**WHAT THE EXERCISE ASKS:** Would you retype every line below without changing anything?

**SUPPLIED DATA:**
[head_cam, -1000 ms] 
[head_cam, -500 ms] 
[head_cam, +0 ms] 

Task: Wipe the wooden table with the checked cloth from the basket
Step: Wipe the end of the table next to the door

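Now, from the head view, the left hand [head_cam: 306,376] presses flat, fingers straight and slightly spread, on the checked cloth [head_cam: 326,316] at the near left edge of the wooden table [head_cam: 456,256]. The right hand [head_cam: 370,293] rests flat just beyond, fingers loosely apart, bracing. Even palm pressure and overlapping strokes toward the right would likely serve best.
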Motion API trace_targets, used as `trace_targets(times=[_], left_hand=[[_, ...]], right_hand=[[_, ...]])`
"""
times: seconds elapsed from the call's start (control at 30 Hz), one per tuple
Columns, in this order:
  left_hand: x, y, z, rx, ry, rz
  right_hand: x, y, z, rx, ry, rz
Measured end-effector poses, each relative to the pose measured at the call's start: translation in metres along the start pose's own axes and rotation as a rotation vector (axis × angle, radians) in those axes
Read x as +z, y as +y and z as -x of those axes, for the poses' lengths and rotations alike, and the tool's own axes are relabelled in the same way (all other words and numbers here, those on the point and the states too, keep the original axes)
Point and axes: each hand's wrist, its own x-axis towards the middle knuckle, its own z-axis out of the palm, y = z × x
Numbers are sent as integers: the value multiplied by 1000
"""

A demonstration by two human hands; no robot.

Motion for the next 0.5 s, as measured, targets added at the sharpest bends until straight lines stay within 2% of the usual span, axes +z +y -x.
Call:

**SOLUTION FOR THIS TASK:**
[head_cam, -1000 ms] 
[head_cam, -500 ms] 
[head_cam, +0 ms] 

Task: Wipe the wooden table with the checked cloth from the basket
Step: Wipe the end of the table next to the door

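Now, from the head view, the left hand [head_cam: 306,376] presses flat, fingers straight and slightly spread, on the checked cloth [head_cam: 326,316] at the near left edge of the wooden table [head_cam: 456,256]. The right hand [head_cam: 370,293] rests flat just beyond, fingers loosely apart, bracing. Even palm pressure and overlapping strokes toward the right would likely serve best.
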Motion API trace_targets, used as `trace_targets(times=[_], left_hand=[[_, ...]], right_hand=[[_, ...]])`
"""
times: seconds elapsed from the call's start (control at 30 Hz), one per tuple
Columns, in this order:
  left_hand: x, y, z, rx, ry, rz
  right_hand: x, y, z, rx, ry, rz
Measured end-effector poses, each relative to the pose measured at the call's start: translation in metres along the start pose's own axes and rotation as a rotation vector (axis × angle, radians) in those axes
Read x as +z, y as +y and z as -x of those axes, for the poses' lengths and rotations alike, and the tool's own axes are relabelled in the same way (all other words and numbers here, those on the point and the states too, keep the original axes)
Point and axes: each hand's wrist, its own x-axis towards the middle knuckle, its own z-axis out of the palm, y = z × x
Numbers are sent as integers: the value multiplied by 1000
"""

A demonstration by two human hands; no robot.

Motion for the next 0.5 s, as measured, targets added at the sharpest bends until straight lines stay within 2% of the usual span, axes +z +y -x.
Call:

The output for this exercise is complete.